As the above samples of dialogue reveal, the students participating in these discussions seem unwilling to give any thought to the matter. Their reasoning was elementary and lacked a support. They did not argue that The Lord of the Flies has no application in the modern-day world, rather spouted basic excuses to defend a combination of societal brainwashing and an inability to see the darker side of themselves or their friends, both a part of an effect growing amongst members of the population that makes seeing the negative aspects of their personalities impossible and almost sinful.
The problems facing a possible reality in the fiction were intensified by the class’s inability to identify traits that make a person into a character such as Jack, representing the most animalistic and uninhibited side of human nature, and in fact attempted to exonerate his from blame. They also removed guilt from a mass murder participated in by almost all of the boys, trying to justify clearly wrong actions with similar excuses to a toddler caught breaking the rules. While most of them skirted around the issues, one participant provided concrete examples of why they were innocent, drawn from her own life and her own past excuses, along with presenting a clear bias.
Half of the class even denied the presence of a scapegoat person or persons in the school or social divisions within the school, more commonly referred to as cliques, then proceeded to claim the vicious actions by one group to another were unrealistic, simply the invention of entertainment products.
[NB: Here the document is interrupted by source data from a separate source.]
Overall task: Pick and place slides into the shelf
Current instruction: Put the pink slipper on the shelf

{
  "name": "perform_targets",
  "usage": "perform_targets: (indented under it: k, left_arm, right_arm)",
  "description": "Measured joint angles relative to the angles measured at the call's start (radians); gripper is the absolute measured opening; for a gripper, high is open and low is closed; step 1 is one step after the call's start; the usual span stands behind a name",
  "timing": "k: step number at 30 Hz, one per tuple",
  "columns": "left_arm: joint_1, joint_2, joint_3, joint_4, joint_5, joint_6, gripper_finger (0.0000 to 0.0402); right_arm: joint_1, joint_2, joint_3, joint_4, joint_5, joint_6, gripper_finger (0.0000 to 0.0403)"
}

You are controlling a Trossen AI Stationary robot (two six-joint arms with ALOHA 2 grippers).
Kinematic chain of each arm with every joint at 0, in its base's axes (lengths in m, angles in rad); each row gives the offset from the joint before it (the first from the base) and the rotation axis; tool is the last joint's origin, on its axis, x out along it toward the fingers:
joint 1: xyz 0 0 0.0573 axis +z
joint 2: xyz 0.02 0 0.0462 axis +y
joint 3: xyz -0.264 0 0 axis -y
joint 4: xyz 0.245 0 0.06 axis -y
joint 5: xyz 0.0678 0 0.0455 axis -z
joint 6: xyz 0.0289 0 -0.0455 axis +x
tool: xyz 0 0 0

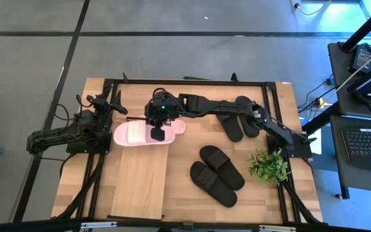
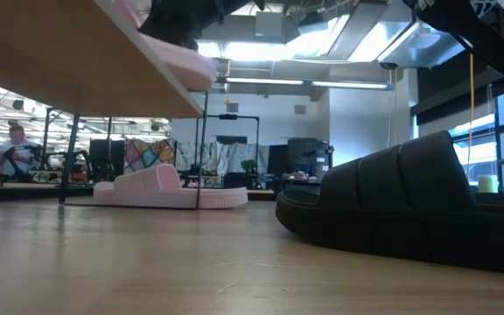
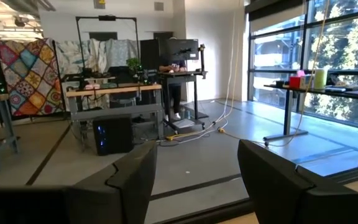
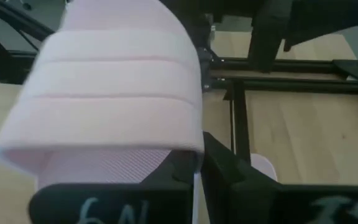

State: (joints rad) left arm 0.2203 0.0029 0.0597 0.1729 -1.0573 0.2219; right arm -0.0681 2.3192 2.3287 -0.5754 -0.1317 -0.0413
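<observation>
A pale pink slide [image 1: 133, 134] lies across the far end of the shelf's light-wood plank [image 1: 140, 180]. My right gripper [image 1: 156, 134] is shut on it from above. In the low view this slide [image 2: 186, 61] shows at the plank's edge. The second pink slide [image 2: 169, 188] rests sole-down on the table under the shelf, and its end peeks out in the high view [image 1: 179, 125]. My left gripper [image 3: 197, 180] is open and empty at the table's far left [image 1: 105, 103], pointing away from the table. My right gripper pinches the pink slide's side edge [image 4: 195, 180] beside the broad strap [image 4: 104, 81], one finger [image 4: 176, 171] inside under the strap and one [image 4: 232, 177] outside. The fingers point down. The slide lies level, sole down, on or just above the plank; I cannot tell which.
One black pair [image 1: 216, 174] lies on the table's right middle. Another black pair [image 1: 240, 125] lies farther back under the right arm. A small green plant [image 1: 269, 164] stands at the right. The plank's near part [image 1: 137, 193] is bare. A black frame [image 1: 192, 82] rings the table.
</observation>
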Motion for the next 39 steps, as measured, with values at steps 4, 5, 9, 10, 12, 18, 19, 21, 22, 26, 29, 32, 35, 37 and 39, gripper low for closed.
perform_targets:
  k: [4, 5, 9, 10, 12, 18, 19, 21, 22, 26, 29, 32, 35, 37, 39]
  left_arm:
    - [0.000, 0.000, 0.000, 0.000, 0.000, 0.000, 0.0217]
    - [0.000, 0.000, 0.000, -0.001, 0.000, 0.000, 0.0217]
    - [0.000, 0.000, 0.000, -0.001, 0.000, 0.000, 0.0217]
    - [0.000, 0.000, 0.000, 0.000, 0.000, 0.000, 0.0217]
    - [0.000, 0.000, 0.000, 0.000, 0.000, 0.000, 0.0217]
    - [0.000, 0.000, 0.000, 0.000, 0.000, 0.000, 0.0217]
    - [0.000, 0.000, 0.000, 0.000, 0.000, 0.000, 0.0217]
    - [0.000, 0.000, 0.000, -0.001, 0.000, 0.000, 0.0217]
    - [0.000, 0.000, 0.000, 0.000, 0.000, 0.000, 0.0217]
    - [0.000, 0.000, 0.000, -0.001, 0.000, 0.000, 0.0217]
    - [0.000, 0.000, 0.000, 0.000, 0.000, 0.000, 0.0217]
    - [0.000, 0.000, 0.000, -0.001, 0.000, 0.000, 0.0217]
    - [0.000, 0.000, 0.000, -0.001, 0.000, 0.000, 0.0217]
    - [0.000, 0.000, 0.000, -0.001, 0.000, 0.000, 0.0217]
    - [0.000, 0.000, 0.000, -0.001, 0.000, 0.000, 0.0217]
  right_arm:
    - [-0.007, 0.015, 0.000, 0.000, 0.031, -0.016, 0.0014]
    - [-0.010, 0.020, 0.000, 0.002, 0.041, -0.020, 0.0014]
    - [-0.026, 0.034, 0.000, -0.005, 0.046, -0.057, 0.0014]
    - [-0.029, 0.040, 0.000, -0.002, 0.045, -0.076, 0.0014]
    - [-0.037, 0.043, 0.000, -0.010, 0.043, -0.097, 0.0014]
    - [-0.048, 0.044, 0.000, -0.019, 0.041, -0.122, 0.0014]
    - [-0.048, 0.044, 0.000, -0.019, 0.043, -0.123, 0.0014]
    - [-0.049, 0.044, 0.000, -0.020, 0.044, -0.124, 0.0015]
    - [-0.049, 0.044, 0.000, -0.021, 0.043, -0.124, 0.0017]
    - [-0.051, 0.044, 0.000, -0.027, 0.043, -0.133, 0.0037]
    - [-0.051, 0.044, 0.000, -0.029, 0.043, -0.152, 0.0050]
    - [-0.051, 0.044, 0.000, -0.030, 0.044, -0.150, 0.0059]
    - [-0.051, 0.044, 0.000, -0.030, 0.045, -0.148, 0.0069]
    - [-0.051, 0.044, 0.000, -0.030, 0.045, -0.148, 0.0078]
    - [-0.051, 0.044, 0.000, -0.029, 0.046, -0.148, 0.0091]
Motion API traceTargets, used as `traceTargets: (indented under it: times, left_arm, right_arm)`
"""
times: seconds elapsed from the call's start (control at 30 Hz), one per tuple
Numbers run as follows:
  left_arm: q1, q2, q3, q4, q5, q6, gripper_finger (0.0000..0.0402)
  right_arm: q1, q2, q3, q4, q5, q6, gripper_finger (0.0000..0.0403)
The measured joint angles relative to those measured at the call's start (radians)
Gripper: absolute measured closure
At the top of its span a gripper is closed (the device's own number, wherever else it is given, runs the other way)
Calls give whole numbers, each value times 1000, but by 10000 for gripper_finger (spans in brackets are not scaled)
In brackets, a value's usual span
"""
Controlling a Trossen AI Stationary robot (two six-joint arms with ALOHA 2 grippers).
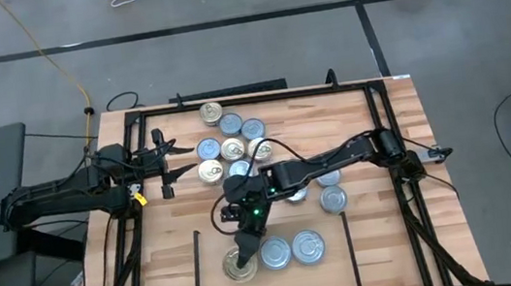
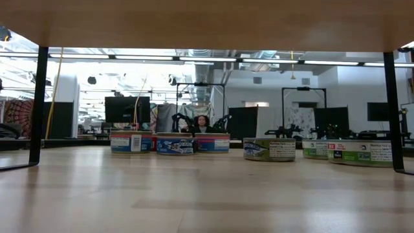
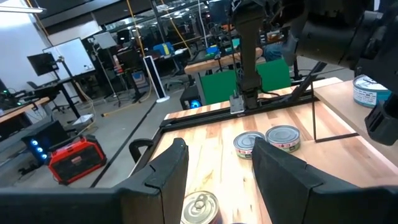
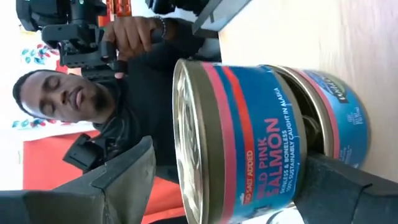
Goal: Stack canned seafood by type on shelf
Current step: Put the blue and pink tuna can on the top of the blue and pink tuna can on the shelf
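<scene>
On the shelf [image 1: 330,271], at the table's near edge, a gold-topped tin [image 1: 240,266] sits beside two silver-topped tins [image 1: 276,252] [image 1: 307,247]. In the right wrist view the gold-topped tin [image 4: 249,130] has blue sides and rests on another blue tin [image 4: 339,106]. My right gripper [image 1: 244,250] [image 4: 230,152] hangs open over this stack, one finger on either side. More canned seafood [image 1: 233,149] lies loose in a cluster at the far middle. My left gripper [image 1: 172,165] [image 3: 217,180] waits open at the table's left edge, holding nothing. My right gripper stands open about the stack, slanting down at it. One finger [image 4: 124,180] is clear of the gold top. The other finger [image 4: 354,186] lies in front of the blue sides, low on the stack [image 4: 323,149]; whether it touches them I cannot tell.
Two more tins [image 1: 330,179] [image 1: 334,200] lie right of centre. A black metal frame [image 1: 135,119] runs round the table. Thin black lines [image 1: 199,267] [image 1: 352,248] bound the shelf. A person [image 4: 130,106] stands beyond the table in the right wrist view.
</scene>
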Motion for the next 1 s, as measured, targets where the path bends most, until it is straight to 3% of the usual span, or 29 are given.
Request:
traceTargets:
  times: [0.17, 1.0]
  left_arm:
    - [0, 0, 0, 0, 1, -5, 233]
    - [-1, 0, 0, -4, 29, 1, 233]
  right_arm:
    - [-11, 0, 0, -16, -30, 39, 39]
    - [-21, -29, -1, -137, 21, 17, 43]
The most popular example they cited was the movie “Mean Girls”. This extended view extended to all the actions which take place in the novel as a whole, refusing to even discuss the possibility of such horror in society, blatantly ignoring the teacher every time she attempted to turn the conversation to this subject. They also possessed an inability to comprehend the character of Simon, the only character undeniably representing good. Instead the elected option was making fun of him, Piggy, and the “littleuns” at regular intervals.
So what precisely is the importance of this? The shock should come not from a lack of comprehension of literature or the specific work taught in class, as many education professionals perceive it to be, but rather from the impossibly of taking a closer look at the character of man, or more specifically a person’s own character. In this day and age with numerous crises facing the globe, the youth of this nation should be prepared to look upon themselves and the society each one will improve, keep static, or worsen. Evil and fault exist in every human. Denying their existence makes them impossible to conquer. The illusion of perfection and an eternal goodness in every person does not exist. This must be understood before it can be conquered. Denial will only deepen the sinkhole that the human race finds itself in at this very moment.
All of the participants of the discussions will be eligible to vote by the next presidential election. As teenagers they are already making quintessential decisions affecting the wellbeing of others every day. In a short matter of years they will be considered adults by the rest of the population, working and making even more important decisions branching out to even more people, producing greater ripples in effect. In the current state displayed by these seminars, a definite portion of the immerging future can only function when led, acting as sheep, and they will follow whatever they become use to accepting as the norm without any moral concern. The necessity is the need to face truth. The reality is a barricade in front of this way of thinking. Not only the youth, but society as a whole, needs to stop believing in some dark monstrous incarnation of all evil in society slinking through the trees and instead search for their own Lord of the Flies lurking deep inside them and eliminate its power.